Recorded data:
# # # # #

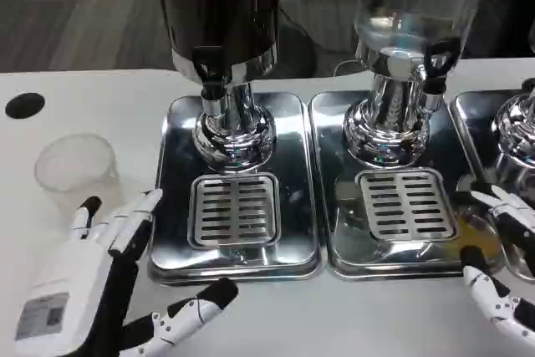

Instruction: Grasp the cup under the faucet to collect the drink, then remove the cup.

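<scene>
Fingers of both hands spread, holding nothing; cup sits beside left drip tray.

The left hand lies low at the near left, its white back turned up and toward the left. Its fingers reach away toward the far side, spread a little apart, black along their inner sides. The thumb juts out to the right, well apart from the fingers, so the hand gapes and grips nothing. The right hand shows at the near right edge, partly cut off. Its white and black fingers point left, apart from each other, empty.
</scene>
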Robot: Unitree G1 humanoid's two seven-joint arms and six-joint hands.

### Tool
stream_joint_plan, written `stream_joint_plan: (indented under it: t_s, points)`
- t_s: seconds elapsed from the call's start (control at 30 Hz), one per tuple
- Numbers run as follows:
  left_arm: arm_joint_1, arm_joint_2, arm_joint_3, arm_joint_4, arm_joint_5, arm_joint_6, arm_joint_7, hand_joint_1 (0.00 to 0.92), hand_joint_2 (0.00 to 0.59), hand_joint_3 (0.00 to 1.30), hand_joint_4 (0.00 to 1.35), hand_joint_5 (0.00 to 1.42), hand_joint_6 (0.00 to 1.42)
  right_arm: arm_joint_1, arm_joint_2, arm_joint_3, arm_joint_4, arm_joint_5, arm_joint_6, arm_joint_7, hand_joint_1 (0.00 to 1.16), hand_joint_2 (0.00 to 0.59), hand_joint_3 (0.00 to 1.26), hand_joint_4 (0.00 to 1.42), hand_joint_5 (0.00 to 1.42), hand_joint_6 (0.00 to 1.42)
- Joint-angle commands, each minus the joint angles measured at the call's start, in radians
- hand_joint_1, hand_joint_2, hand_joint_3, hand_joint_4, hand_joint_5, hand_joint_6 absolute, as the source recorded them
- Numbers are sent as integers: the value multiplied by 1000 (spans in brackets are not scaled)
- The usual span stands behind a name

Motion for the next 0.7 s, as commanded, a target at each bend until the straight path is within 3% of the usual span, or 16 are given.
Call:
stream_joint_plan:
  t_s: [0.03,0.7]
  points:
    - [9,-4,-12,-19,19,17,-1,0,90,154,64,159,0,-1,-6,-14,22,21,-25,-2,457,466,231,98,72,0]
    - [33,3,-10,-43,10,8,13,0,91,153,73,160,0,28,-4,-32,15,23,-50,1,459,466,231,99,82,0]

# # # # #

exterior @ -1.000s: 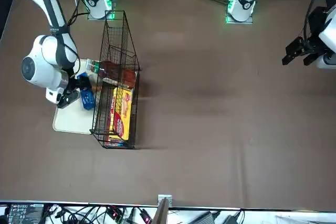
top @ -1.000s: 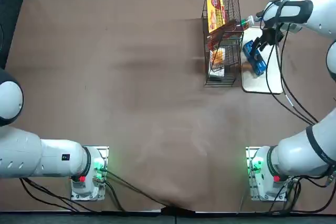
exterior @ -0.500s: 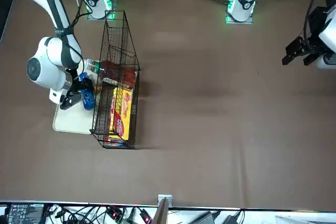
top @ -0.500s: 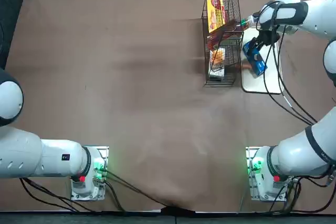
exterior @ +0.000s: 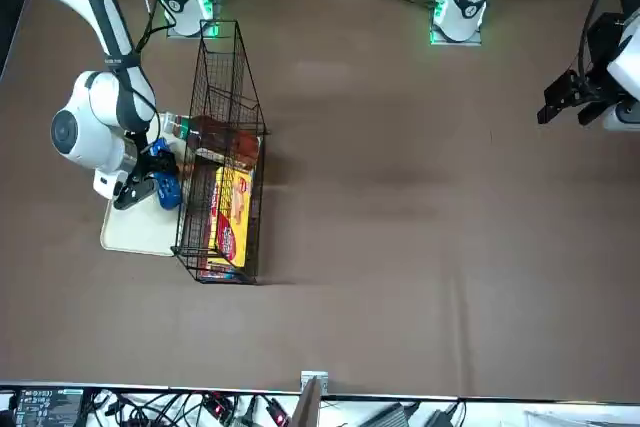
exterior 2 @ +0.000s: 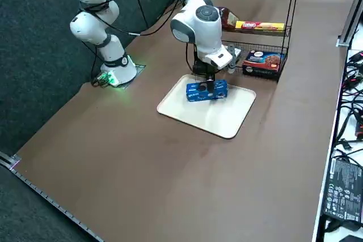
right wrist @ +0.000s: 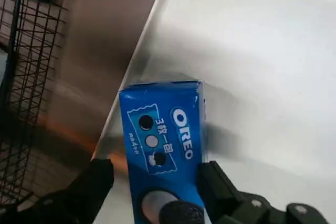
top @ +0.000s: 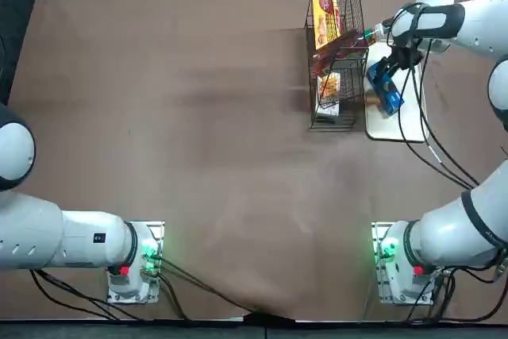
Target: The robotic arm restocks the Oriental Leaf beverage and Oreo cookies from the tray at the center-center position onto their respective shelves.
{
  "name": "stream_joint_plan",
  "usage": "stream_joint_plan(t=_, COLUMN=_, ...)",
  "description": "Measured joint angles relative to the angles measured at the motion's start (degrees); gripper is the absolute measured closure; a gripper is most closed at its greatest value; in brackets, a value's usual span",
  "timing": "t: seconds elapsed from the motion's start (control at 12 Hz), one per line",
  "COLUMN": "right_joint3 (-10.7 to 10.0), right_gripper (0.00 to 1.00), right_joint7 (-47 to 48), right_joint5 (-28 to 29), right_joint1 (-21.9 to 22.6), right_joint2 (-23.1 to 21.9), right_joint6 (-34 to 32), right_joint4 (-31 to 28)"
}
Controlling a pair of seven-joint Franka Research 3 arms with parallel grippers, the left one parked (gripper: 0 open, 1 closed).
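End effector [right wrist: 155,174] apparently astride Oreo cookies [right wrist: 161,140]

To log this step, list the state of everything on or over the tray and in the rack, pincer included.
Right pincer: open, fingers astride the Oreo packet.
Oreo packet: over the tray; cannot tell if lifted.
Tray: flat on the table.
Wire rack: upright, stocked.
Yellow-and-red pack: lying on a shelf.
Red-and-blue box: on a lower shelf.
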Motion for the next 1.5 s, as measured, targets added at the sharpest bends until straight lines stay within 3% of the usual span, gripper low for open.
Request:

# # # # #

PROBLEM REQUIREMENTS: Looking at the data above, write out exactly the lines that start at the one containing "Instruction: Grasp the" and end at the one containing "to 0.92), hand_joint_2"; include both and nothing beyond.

ANSWER:
Instruction: Grasp the cup under the faucet to collect the drink, then remove the cup.

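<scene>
Fingers of both hands spread, holding nothing; cup sits beside left drip tray.

The left hand lies low at the near left, its white back turned up and toward the left. Its fingers reach away toward the far side, spread a little apart, black along their inner sides. The thumb juts out to the right, well apart from the fingers, so the hand gapes and grips nothing. The right hand shows at the near right edge, partly cut off. Its white and black fingers point left, apart from each other, empty.
</scene>
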Robot: Unitree G1 humanoid's two seven-joint arms and six-joint hands.

### Tool
stream_joint_plan, written `stream_joint_plan: (indented under it: t_s, points)`
- t_s: seconds elapsed from the call's start (control at 30 Hz), one per tuple
- Numbers run as follows:
  left_arm: arm_joint_1, arm_joint_2, arm_joint_3, arm_joint_4, arm_joint_5, arm_joint_6, arm_joint_7, hand_joint_1 (0.00 to 0.92), hand_joint_2 (0.00 to 0.59), hand_joint_3 (0.00 to 1.30), hand_joint_4 (0.00 to 1.35), hand_joint_5 (0.00 to 1.42), hand_joint_6 (0.00 to 1.42)

This answer requires nothing further.